▸ Task instructions
Repeat the material exactly, leaving no line out.

▸ Dataset excerpt
- - -

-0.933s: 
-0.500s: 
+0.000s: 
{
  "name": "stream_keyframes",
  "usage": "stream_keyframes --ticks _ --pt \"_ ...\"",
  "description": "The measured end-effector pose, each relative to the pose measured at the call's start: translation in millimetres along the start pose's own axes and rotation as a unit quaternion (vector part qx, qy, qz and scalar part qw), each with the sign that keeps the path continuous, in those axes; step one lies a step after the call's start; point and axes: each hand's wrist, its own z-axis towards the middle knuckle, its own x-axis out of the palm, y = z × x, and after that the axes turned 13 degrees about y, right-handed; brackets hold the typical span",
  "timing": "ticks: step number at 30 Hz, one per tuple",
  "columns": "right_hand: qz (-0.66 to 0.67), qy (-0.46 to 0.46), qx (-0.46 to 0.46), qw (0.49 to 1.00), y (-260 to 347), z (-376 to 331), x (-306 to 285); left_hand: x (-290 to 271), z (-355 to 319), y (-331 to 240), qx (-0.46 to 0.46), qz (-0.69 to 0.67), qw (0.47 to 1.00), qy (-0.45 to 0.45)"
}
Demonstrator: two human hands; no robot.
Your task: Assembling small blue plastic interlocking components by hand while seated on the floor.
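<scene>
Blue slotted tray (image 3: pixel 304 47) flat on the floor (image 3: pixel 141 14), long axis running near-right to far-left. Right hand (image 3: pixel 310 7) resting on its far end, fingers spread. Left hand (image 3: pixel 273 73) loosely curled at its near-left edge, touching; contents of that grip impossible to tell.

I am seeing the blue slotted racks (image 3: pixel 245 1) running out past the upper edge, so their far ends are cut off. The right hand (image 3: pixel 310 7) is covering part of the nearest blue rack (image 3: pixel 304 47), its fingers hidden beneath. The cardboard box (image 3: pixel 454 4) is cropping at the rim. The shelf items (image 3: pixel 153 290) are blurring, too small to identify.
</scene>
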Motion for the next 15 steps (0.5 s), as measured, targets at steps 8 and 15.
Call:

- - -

▸ Problem solution
-0.933s: 
-0.500s: 
+0.000s: 
{
  "name": "stream_keyframes",
  "usage": "stream_keyframes --ticks _ --pt \"_ ...\"",
  "description": "The measured end-effector pose, each relative to the pose measured at the call's start: translation in millimetres along the start pose's own axes and rotation as a unit quaternion (vector part qx, qy, qz and scalar part qw), each with the sign that keeps the path continuous, in those axes; step one lies a step after the call's start; point and axes: each hand's wrist, its own z-axis towards the middle knuckle, its own x-axis out of the palm, y = z × x, and after that the axes turned 13 degrees about y, right-handed; brackets hold the typical span",
  "timing": "ticks: step number at 30 Hz, one per tuple",
  "columns": "right_hand: qz (-0.66 to 0.67), qy (-0.46 to 0.46), qx (-0.46 to 0.46), qw (0.49 to 1.00), y (-260 to 347), z (-376 to 331), x (-306 to 285); left_hand: x (-290 to 271), z (-355 to 319), y (-331 to 240), qx (-0.46 to 0.46), qz (-0.69 to 0.67), qw (0.47 to 1.00), qy (-0.45 to 0.45)"
}
Demonstrator: two human hands; no robot.
Your task: Assembling small blue plastic interlocking components by hand while seated on the floor.
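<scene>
Blue slotted tray (image 3: pixel 304 47) flat on the floor (image 3: pixel 141 14), long axis running near-right to far-left. Right hand (image 3: pixel 310 7) resting on its far end, fingers spread. Left hand (image 3: pixel 273 73) loosely curled at its near-left edge, touching; contents of that grip impossible to tell.

I am seeing the blue slotted racks (image 3: pixel 245 1) running out past the upper edge, so their far ends are cut off. The right hand (image 3: pixel 310 7) is covering part of the nearest blue rack (image 3: pixel 304 47), its fingers hidden beneath. The cardboard box (image 3: pixel 454 4) is cropping at the rim. The shelf items (image 3: pixel 153 290) are blurring, too small to identify.
</scene>
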Motion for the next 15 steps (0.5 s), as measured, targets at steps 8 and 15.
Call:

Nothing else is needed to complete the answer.